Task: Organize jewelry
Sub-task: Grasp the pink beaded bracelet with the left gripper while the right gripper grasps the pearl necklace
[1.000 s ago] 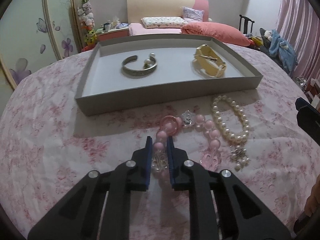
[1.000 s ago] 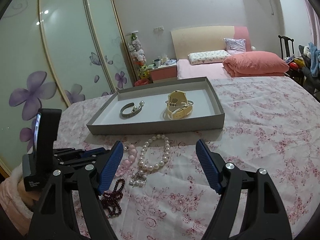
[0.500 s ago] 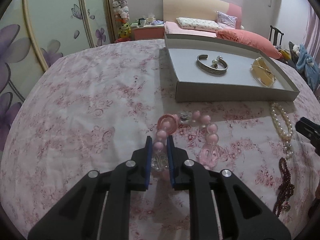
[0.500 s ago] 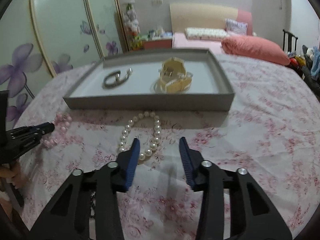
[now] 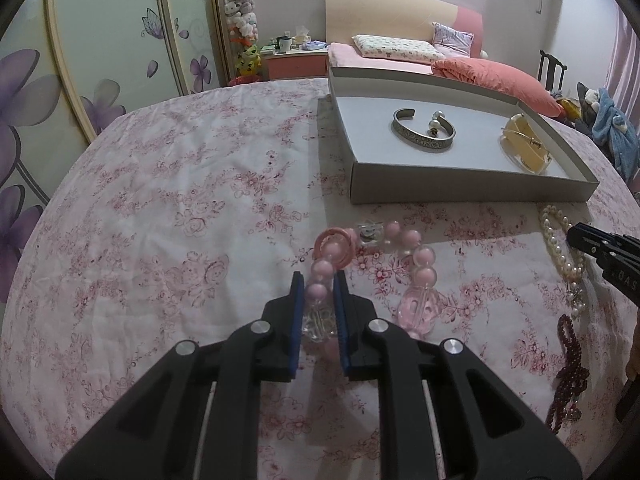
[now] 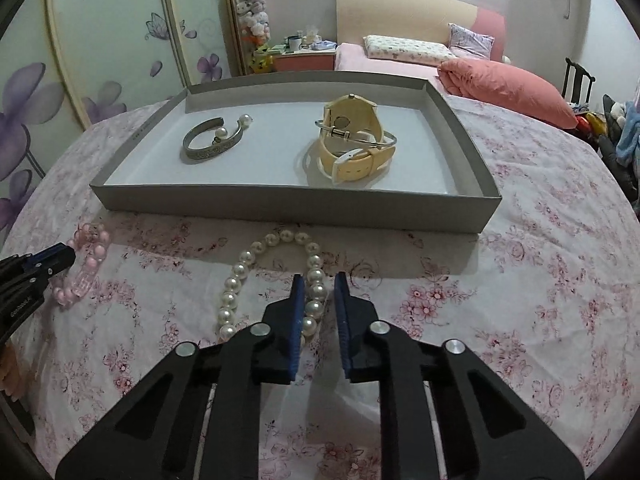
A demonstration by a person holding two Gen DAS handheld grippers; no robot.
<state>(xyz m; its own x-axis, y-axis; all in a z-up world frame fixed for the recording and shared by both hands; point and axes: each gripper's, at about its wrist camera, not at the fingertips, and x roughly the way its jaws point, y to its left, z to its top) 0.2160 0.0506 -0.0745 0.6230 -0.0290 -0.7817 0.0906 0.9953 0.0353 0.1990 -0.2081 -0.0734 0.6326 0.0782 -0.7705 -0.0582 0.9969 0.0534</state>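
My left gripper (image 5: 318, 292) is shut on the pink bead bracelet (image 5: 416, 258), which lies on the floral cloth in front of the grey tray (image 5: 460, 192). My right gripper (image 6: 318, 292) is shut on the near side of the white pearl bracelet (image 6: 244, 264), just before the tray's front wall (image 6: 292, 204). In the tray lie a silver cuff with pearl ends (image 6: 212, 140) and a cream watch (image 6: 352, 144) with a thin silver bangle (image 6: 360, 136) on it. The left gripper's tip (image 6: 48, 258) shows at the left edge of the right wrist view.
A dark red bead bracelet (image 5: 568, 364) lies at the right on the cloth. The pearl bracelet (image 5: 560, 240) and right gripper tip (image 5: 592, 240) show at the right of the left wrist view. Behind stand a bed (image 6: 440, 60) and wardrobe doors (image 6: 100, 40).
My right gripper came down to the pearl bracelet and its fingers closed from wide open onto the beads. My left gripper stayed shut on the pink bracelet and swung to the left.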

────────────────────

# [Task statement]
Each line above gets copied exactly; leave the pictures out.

# [Completed task]
Task: Organize jewelry
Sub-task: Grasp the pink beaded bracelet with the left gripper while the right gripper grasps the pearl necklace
[1.000 s ago] 
[1.000 s ago] 
[0.500 s ago] 
[0.500 s ago] 
[now] 
[now] 
A demonstration by a person holding two Gen DAS handheld grippers; no robot.
<state>(xyz m; its own x-axis, y-axis; all in a z-up world frame fixed for the recording and shared by both hands; point and axes: each gripper's, at about its wrist camera, not at the fingertips, and x roughly the way its jaws point, y to its left, z to its top) 0.2160 0.0506 -0.0745 0.6230 -0.0290 -0.7817 0.0906 0.9953 0.0353 0.1990 -0.2081 -0.0734 0.6326 0.0782 -0.7705 -0.0582 0.9969 0.0534</state>
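My left gripper (image 5: 318, 292) is shut on the pink bead bracelet (image 5: 416, 258), which lies on the floral cloth in front of the grey tray (image 5: 460, 192). My right gripper (image 6: 318, 292) is shut on the near side of the white pearl bracelet (image 6: 244, 264), just before the tray's front wall (image 6: 292, 204). In the tray lie a silver cuff with pearl ends (image 6: 212, 140) and a cream watch (image 6: 352, 144) with a thin silver bangle (image 6: 360, 136) on it. The left gripper's tip (image 6: 48, 258) shows at the left edge of the right wrist view.
A dark red bead bracelet (image 5: 568, 364) lies at the right on the cloth. The pearl bracelet (image 5: 560, 240) and right gripper tip (image 5: 592, 240) show at the right of the left wrist view. Behind stand a bed (image 6: 440, 60) and wardrobe doors (image 6: 100, 40).
My right gripper came down to the pearl bracelet and its fingers closed from wide open onto the beads. My left gripper stayed shut on the pink bracelet and swung to the left.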

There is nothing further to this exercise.